It’s double-digits all the way: HDS on its outlook
By Edwin Yapp February 2, 2016
- ‘We believe that we are eating into our competitors’ market share’
- Talent acquisition and retention will be top-of-mind for the C-suite
DESPITE the impending economic slowdown faced by the Asean region, Hitachi Data Systems (HDS) believes it can still attain double digit-growth in its fiscal fourth quarter ending March 2016, according to its Malaysian country head.
HDS Malaysia managing director Wee Kai Teck (pic) declared that the Japanese storage and software systems player is also expecting to continue this double-digit growth throughout 2016.
“Malaysia is doing fantastically,” Wee told a media briefing in Kuala Lumpur last week.
“Looking at our deals in the pipeline, I’m confident we can attain our targets in closing our year. We also believe we can keep our double-digit momentum throughout 2016,” he said, declining however to give specific figures.
Asked why HDS is so confident given that many countries in the region are facing an economic downturn, Wee acknowledged that while this is generally true, he argued that HDS continues to offer value to its customers – a factor he claimed is helping it win deals at the expense of its competitors.
“The economy may not be that good and in Malaysia, the public sector (government) space is not fantastic, as cost remains an issue,” he said.
“Today, the Government isn’t calling for any tenders. This is unlike three years ago, when the government sector was not that bad. There were a lot of projects, and we won quite a few then.
“But about 18 months ago, we undertook a transformation and began moving away from our traditional stronghold of government, government-linked companies and telcos verticals, and diversified into the financial services, oil and gas, and healthcare sectors to compensate for the downturn,” he added.
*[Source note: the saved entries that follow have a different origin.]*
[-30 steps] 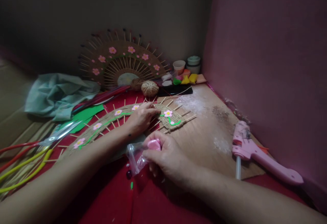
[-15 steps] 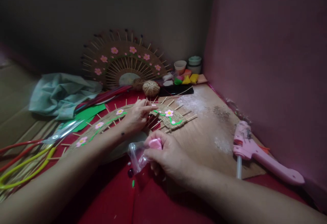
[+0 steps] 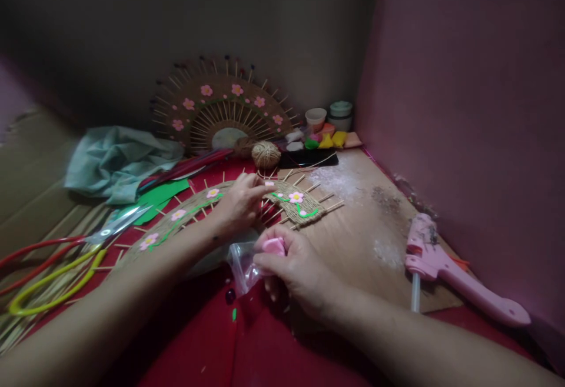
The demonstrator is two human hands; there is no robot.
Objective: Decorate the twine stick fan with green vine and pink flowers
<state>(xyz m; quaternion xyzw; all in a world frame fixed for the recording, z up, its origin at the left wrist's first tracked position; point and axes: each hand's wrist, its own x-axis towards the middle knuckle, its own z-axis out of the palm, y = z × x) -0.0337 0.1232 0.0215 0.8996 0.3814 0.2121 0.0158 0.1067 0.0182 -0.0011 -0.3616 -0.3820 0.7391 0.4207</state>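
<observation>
- Across the middle of the woven arch (image 3: 313,203), the left hand (image 3: 242,200), fingers partly curled and one stretched toward a pink flower near the crown; likely there for light pressing or steadying.
- Left grip: loosely bent rather than wide; cannot tell whether anything lies pinched under the fingertips.
- In the right hand (image 3: 300,272), a narrow grip on a clear bag (image 3: 242,272), with a pink lump (image 3: 274,247) showing between thumb and fingers; held just beside the arch, probably for easy reach.
- Woven arch lying flat, left part on a red covering (image 3: 189,340), right end over a brown board (image 3: 357,228); flat support probably good for pressing on soft pieces.
- Along the band, pink flowers (image 3: 178,215) and a green vine (image 3: 314,213), spaced out along the curve.
- Behind, against the wall, a larger fan (image 3: 222,88) with similar flowers, upright and in plain sight, perhaps for reference.
- At the back, a twine ball (image 3: 265,155) and coloured packets (image 3: 339,139), out of the hands' way.
- To the left, red-handled scissors (image 3: 105,233); to the right, a pink glue gun (image 3: 472,293) at the board's edge, both apart from the hands.
</observation>
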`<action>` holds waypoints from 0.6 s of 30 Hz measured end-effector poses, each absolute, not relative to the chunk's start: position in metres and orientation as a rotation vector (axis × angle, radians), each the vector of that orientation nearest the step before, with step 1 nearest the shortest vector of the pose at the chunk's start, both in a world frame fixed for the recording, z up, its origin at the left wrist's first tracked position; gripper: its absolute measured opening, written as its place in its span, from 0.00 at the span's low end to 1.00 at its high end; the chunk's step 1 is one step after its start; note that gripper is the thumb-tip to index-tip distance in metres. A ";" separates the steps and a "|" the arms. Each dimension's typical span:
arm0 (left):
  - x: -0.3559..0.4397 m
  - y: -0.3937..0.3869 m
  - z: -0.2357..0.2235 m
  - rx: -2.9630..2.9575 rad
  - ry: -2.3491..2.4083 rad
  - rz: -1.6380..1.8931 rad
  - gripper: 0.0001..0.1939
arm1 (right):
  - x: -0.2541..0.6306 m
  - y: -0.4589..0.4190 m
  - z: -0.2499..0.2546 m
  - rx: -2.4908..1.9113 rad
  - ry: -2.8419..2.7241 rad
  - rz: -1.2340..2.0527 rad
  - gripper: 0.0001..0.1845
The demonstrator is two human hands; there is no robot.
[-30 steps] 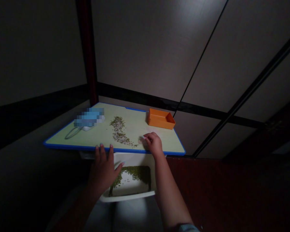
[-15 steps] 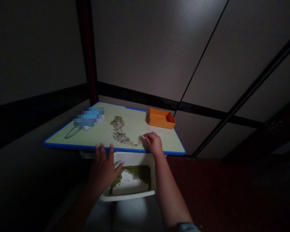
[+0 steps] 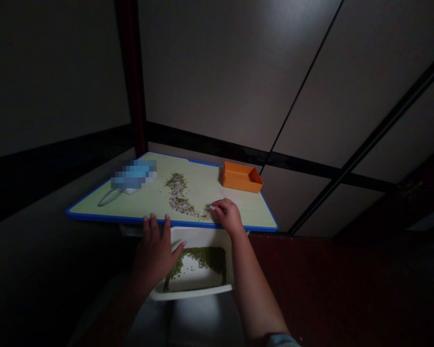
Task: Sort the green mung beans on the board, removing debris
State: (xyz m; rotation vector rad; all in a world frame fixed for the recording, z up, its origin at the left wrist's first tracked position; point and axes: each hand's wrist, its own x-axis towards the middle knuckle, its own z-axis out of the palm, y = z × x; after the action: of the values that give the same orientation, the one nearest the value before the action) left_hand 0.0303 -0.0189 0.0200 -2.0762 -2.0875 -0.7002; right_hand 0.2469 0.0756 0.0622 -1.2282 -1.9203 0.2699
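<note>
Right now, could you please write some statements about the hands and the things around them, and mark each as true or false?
1. Green grains lie in the white tub. True.
2. The left hand is clenched into a fist. False: its fingers are spread.
3. The right hand is over the blue-edged tabletop. True.
4. The orange box stands at the tabletop's left end. False: it stands toward the far right corner.
5. Mixed grains lie on the tabletop. True.

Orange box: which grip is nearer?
Right: the right grip is in front of the orange box; the left grip is farther left, by the near edge of the tabletop.
</note>
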 end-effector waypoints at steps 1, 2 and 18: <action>0.030 -0.019 0.020 -2.073 -2.091 -0.698 0.40 | 0.247 0.076 0.062 -1.226 -1.918 0.276 0.07; 0.030 -0.019 0.019 -2.070 -2.093 -0.696 0.40 | 0.247 0.076 0.061 -1.221 -1.918 0.279 0.07; 0.031 -0.018 0.020 -2.070 -2.090 -0.686 0.40 | 0.238 0.076 0.060 -1.223 -1.931 0.315 0.06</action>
State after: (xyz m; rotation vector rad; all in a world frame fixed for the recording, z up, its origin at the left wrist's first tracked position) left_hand 0.0308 -0.0176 0.0200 -2.0695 -2.0903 -0.6857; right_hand 0.2380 0.0759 0.0601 -1.2234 -1.9306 0.3148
Wee was referring to HDS’ diversification strategy undertaken three years ago when he was first appointed to his current position.
He also said that together with its alliance partners – SAP SE, Microsoft Corp and VMware Inc – HDS has managed to strike deals using its technology such as its Unified Compute Platform and Content Platform.
“We are also working with others to build hybrid cloud platforms for customers wanting to move to the cloud,” he said.
“With all these efforts in place, we believe that we are eating into our competitors’ market share,” he added.
At the briefing, Wee also presented HDS’ business and technology predictions for Asia Pacific for 2016, penned by HDS Asia Pacific chief technology officer Adrian De Luca (pic).
Looking at the major technology shifts expected this year, Wee argued that many of De Luca’s observations are expected to apply to Malaysia too, given that a lot of the trends are global.
Of particular importance is the fifth trend predicted by De Luca, that several factors will impact the technology employment market in 2016 and will force many organisations to look at how they fill the talent deficit in order to continue to innovate and remain competitive.
“Addressing the IT skills shortage will not just be about pumping out more IT graduates with in-demand skills such as data science,” De Luca had said.
“Appealing to the interests of the best young talent while investing in increasing the productivity of existing employees will be critical to bridging the gap in the long run.”
Wee said this trend will impact Malaysia in the long run and that C-level executives must take note or risk being at a disadvantage a few years down the road.
“With many projects involving cloud, big data, and mobility, and focused projects such as smart cities, talent will become a big issue that must be addressed,” he added.